Directores dizem que seria “o caos”
Os dirigentes das duas associações de dirigentes escolares, Manuel Pereira e Filinto Lima, concordam. Falam em “caos” e referem a perturbação que a situação provocaria nos estudantes, mas também os riscos de quebra do sigilo em relação ao conteúdo das provas, se por alguma descoordenação os envelopes que as contêm não fossem abertos ao mesmo tempo em todo o país.
Assumindo que a requisição civil só poderá ser feita no dia das provas (tendo em conta a posição do Supremo Tribunal Administrativo) e também que os horários das provas se mantinham, só às 9h00, 30 minutos antes do início do exame, seria possível constatar se estavam presentes em cada escola os elementos suficientes para cumprir os serviços mínimos. Caso tal não acontecesse, o Conselho de Ministros teria de analisar a situação e determinar a necessidade da requisição civil. Só depois os ministros interessados redigiriam a portaria indicando quem seria requisitado e em que moldes, após o que teriam de a publicitar (o que poderia ser feito através de conferência de imprensa) e de notificar as escolas, que, por sua vez, chamariam os professores escolhidos, enumeraram os dois especialistas.
“Ainda que estivesse tudo preparadíssimo, o atraso seria sempre muito considerável”, afirma Garcia Pereira, ressalvando que só admite a possibilidade da requisição civil por este ser “um governo que apresenta ilegalidades e inconstitucionalidades como actos consumados”.
Serviços mínimos também dividem especialistas
Garcia Pereira e Gonçalves da Silva concordam que, para passar à requisição civil, será sempre necessário que antes sejam decretados serviços mínimos. A divergência está na interpretação das leis.
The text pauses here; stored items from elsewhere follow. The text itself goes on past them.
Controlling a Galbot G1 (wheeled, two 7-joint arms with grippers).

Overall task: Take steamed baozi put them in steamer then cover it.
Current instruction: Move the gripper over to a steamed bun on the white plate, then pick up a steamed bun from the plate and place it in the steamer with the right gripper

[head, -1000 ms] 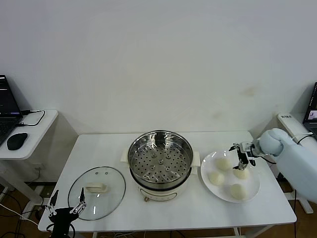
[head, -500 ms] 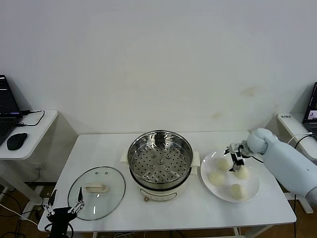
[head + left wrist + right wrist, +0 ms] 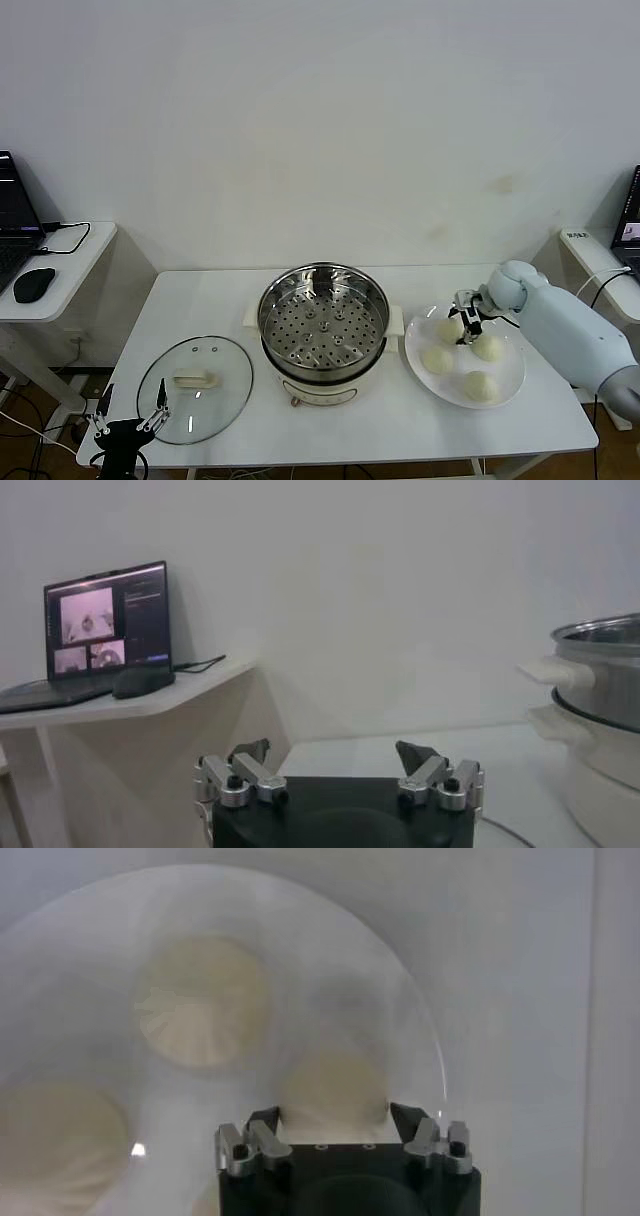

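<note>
Four cream-white buns [image 3: 462,356] on a white plate [image 3: 510,381] at the table's right end, at about 3 o'clock from the steamer [image 3: 324,330]. Smooth and round from the head view; pleated top visible on one bun in the right wrist view, the rest blurred there and one cut off at the edge. Bun [image 3: 450,329] at the plate's 10 o'clock partly hidden behind the right gripper [image 3: 467,322]. Same bun [image 3: 333,1086] framed between the two fingertips [image 3: 266,1120] in the right wrist view, jaws narrowed around its sides; actual contact hard to make out.

Steamer at table centre: shiny steel pot, perforated tray bare, white base with side handles; front of base cut off in the left wrist view. Glass lid [image 3: 195,388] with cream handle flat on the table at 8 o'clock from the steamer.

Left gripper [image 3: 130,423] low off the table's front left corner, at 7 o'clock from the lid, jaws spread wide, nothing between them.

Laptop [image 3: 105,620] and mouse [image 3: 143,682] on a side shelf [image 3: 130,701] at far left; laptop partly cut off in the head view.
</note>
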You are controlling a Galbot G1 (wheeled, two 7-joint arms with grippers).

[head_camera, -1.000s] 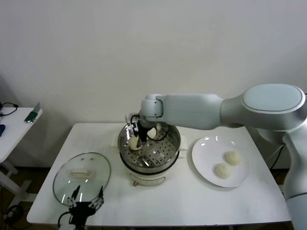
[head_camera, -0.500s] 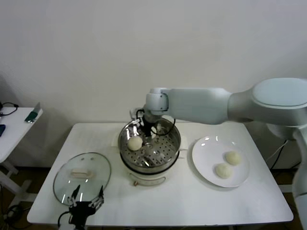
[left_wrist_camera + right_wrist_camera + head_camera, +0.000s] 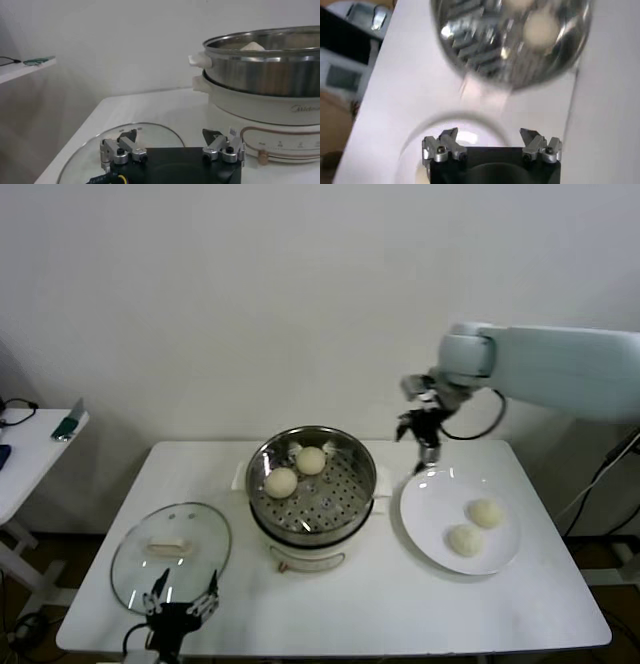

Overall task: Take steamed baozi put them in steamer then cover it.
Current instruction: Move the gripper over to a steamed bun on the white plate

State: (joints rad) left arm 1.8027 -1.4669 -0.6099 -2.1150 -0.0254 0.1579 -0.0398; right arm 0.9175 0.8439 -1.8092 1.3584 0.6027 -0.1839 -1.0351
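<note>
White rectangular desk (image 3: 400,604): front edge cut off. Round stainless-steel steamer (image 3: 312,484): holds two cream-white baozi (image 3: 281,481); two on round white plate (image 3: 430,524). Right end effector (image 3: 421,427): empty, spread, withdrawn above plate. Left end effector (image 3: 180,609): spread, by round glass lid (image 3: 170,546).

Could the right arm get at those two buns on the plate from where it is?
Probably yes: the right gripper hangs open just above the plate's far rim, and nothing covers the two buns.

A white worktop (image 3: 380,604) fills the lower half of the frame. On it, the steamer (image 3: 311,494) stands at centre, a glass lid (image 3: 171,554) lies lower left, and a white plate (image 3: 420,524) sits right of centre.
</note>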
Naquela que aprovou o Regime do Contrato de Trabalho em Funções Públicas (59/2008) define-se que em caso de incumprimento dos serviços mínimos “o Governo pode determinar a requisição ou mobilização, nos termos previstos em legislação especial”.
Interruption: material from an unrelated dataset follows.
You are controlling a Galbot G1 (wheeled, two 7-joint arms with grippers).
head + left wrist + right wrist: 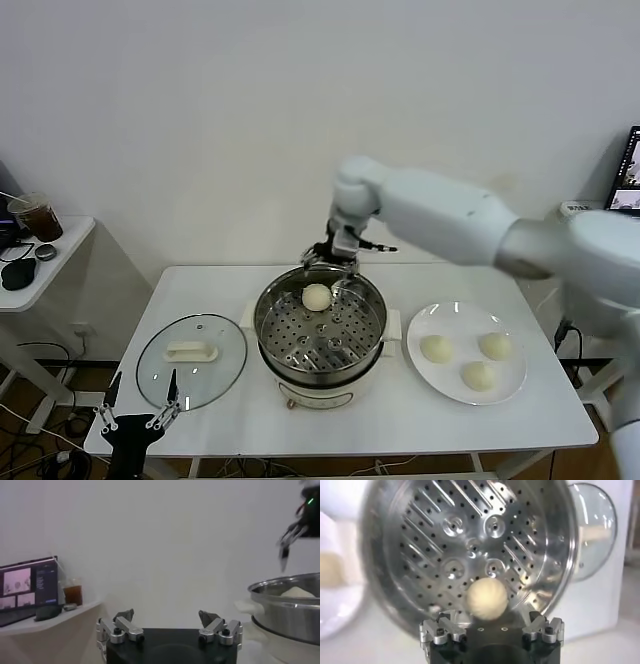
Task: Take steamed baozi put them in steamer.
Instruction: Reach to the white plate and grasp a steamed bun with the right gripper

Garcia Pereira, que é acompanhado por outros juristas, defende que essa legislação, que data de 1974, é taxativa e não coloca os serviços de Educação entre aqueles que podem ser abrangidos pela requisição civil (entre os quais estão os de transportes e da saúde, por exemplo). Gonçalves da Silva contrapõe que o legislador da Lei 59/2008 quis, com aquela formulação, incluir todos os serviços sobre os quais fosse possível fixar serviços mínimos, pelo que o sector da Educação se pode considerar abrangido.
Neste momento, a fixação de serviços mínimos está entregue a um colégio arbitral. Gonçalves da Silva diz não possuir elementos suficientes para afirmar se a greve é susceptível de impedir a satisfação de necessidades sociais impreteríveis, como exige a lei. Garcia Pereira defende que, a partir do momento em que “existe uma segunda fase de exames, o máximo que se pode considerar é que a greve causaria transtornos, o que na sua perspectiva não justifica serviços mínimos.
Quando da última greve aos exames convocada pelos sindicatos, a então ministra da Educação, Maria de Lurdes Rodrigues, definiu como serviços mínimos a presença de dois professores em casa sala onde se realizassem provas e a constituição de um secretariado de exames, também integrado por docentes. A maior parte dos professores destacados acataram as instruções e apenas duas centenas de alunos não conseguiram realizar os exames nas datas previstas devido à greve.